For cases in a state of mild poisoning, clinical treatment involved intramuscular injection of cardiotonics, nikethamide, and furosemide; intravenous infusion of glucose sodium chloride, vitamin C, dexamethasone sodium phosphate, inosine, adenosine triphosphate, and coenzyme A; and intramuscular injection of compound vitamin B and a potent detoxification agent. The dosage of drugs could be appropriately increased for severe cases. During clinical administration, the intravenous infusion rate should be slow, generally controlled at around 50 drops/min. The fluid replacement volume on the first and second days could be appropriately increased, combined with diuretics to accelerate the excretion of ivermectin through the urinary tract. Most dogs showed reduced symptoms after 2 days of fluid replacement, and the drug dosage could be appropriately reduced on the third day of treatment. Generally, a cure was achieved within 5-7 days after medication.

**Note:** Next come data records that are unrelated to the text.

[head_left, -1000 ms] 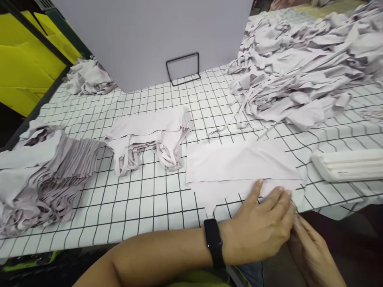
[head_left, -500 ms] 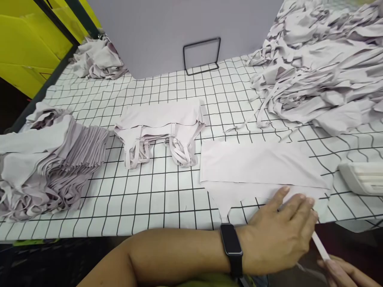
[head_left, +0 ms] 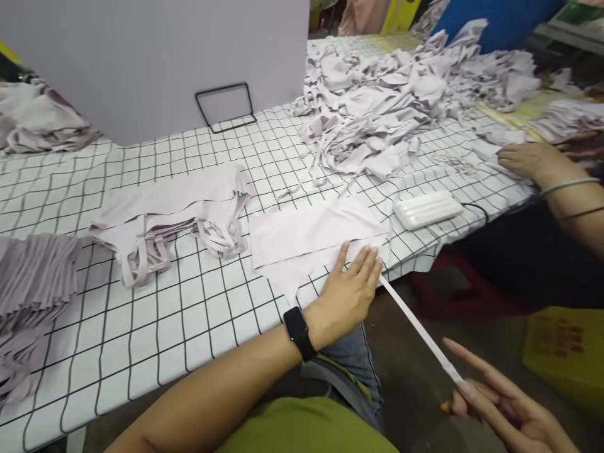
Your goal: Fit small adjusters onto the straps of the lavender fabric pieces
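A pale pink garment (head_left: 302, 233) lies flat near the table's front edge. My left hand (head_left: 352, 289), with a black watch (head_left: 298, 330) on its wrist, rests palm down on the garment's lower right part, fingers stretched. From under those fingers a narrow pale strap (head_left: 415, 322) runs off the table edge, down to the right. My right hand (head_left: 495, 396) pinches the strap's far end between thumb and fingers, its index finger pointing out. Left of the garment is a small stack of similar garments (head_left: 174, 195) with looped straps.
A white device (head_left: 427, 209) with a cable lies to the right. Behind it is a large fabric heap (head_left: 377, 94). A grey board (head_left: 155, 56) and wire stand (head_left: 231, 123) stand at the back. Another person's hand (head_left: 533, 160) touches fabric at right. A pleated pile (head_left: 38, 277) sits at left.
The view has swung to the right, bringing the other person's hand into sight. My right hand has moved away from my left, and more of the strap now shows, stretched straight.
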Available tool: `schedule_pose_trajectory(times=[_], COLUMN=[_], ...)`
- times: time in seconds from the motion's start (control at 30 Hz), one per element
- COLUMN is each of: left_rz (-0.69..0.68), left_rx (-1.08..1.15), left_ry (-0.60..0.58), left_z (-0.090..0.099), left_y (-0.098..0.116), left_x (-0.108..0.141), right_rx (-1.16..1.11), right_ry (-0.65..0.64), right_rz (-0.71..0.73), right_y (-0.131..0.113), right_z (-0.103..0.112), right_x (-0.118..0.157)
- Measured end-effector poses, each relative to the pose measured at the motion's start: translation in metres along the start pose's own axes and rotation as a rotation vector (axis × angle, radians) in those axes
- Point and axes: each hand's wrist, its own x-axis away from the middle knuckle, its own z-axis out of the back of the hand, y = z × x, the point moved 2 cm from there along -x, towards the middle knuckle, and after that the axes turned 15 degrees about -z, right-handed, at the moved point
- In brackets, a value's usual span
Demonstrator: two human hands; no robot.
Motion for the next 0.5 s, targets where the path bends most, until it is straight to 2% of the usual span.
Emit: schedule_pose_trajectory(times=[0.13,0.3,0.4,0.5], left_rz=[0.006,0.037,0.048,0.036], left_rx=[0.038,0.138,0.287,0.522], left_ry=[-0.032,0.012,0.146,0.392], left_z=[0.001,0.004,0.019,0.042], left_y=[-0.002,-0.001,0.007,0.019], left_x=[-0.001,-0.003,-0.002,0.004], right_rx=[-0.119,-0.437,-0.405,-0.385], right_ry=[-0.008,-0.159,-0.21,-0.192], right_rz=[0.078,0.179,0.29,0.362], right_y=[-0.018,-0.036,-0.058,-0.079], right_z=[-0.003,-0.008,-0.023,-0.042], right_x=[0.026,0.032,0.025,0.015])
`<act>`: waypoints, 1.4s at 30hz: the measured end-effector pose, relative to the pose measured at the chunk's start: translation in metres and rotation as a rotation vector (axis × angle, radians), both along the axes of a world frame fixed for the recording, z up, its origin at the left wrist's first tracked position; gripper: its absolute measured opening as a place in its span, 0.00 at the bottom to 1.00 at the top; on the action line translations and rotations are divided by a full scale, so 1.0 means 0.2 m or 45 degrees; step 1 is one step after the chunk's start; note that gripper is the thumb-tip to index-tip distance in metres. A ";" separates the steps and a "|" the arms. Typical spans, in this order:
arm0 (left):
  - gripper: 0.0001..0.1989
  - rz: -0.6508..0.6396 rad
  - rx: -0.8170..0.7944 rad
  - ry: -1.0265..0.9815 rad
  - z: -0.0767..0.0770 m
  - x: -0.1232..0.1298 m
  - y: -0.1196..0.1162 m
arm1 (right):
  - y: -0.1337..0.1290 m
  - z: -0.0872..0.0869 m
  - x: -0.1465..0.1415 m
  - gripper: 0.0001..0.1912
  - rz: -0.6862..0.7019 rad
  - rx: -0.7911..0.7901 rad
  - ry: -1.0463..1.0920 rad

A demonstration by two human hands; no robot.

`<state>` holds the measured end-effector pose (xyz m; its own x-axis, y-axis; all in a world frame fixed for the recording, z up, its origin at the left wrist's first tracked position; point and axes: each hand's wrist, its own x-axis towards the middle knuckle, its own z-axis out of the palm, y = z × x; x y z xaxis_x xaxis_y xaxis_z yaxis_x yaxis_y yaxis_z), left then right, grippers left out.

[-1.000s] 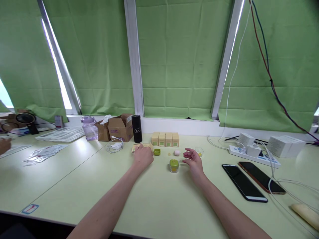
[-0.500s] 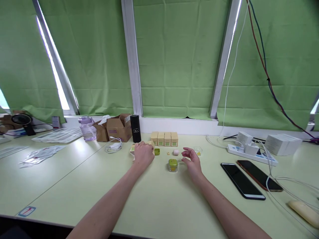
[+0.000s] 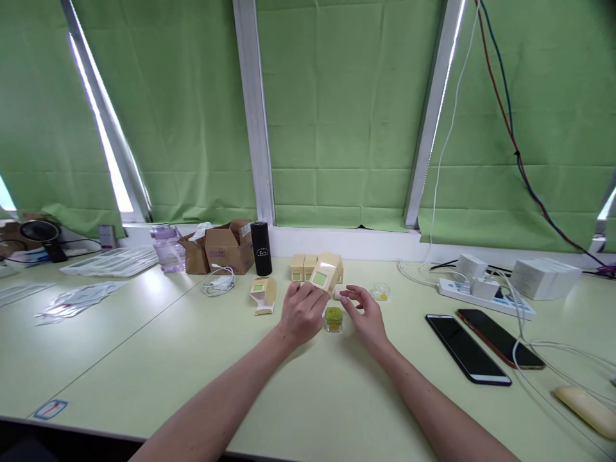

2.2.2 Severe Adverse Reactions and Management

Dogs generally showed severe poisoning symptoms after overdose injection of ivermectin, including depression, loss of appetite and thirst, vomiting, frothing at the mouth, intermittent tremors of the whole body muscles, head edema, and conjunctival congestion. Symptoms such as fever up to around 39.8℃, dry nasal planum, dyspnea, severe lethargy, cyanosis of the oral mucosa, unstable gait, drowsiness, and muscle weakness appeared. Severe cases showed weakened or absent reflexes, urinary and fecal incontinence, and a state of deep coma.

For dogs with severe poisoning symptoms, the prognosis is often poor, and medication should be used with caution. Clinical rescue is mainly based on the principles of liver protection and detoxification, cardiac support and fluid replacement, and symptomatic treatment. Intravenous injection of glucose, vitamin C, atropine, and intramuscular injection of potent detoxification agents are selected, and medication is combined according to the characteristics of the symptoms.

3 Efficacy Observation

Ivermectin is the preferred drug for mange in pet clinics. In this study, among the 102 canine cases admitted, except for 5 dogs (3 Scottish Sheepdogs and 2 Chow Chows) that did not survive due to severe poisoning, the remaining 87 dogs and 10 cats were completely cured after using ivermectin injection at the therapeutic dosage, achieving satisfactory results.

Ivermectin Injection
Ivermectin Injection

4 Conclusion

Ivermectin has achieved good results in the treatment of pet mange. However, based on the analysis of the cured cases, the following conclusions are drawn: First, medication should be strictly prescribed and administered according to the specified therapeutic dose. Second, overdose can cause poisoning, and there is no specific antidote. Third, it has a strong deworming effect on nematodes, ectoparasites, and other arthropods, but its effect on flukes and tapeworms is minimal. It is recommended to combine it with drugs with better anti-fluke and anti-tapeworm effects, such as albendazole, to reduce the inconvenience of multiple administrations. Fourth, the dosage of this product varies among different pet species in clinical practice. Breeds like Scottish Sheepdogs and Collies are highly sensitive to this drug, and caution should be exercised during application, with strict control of the dosage.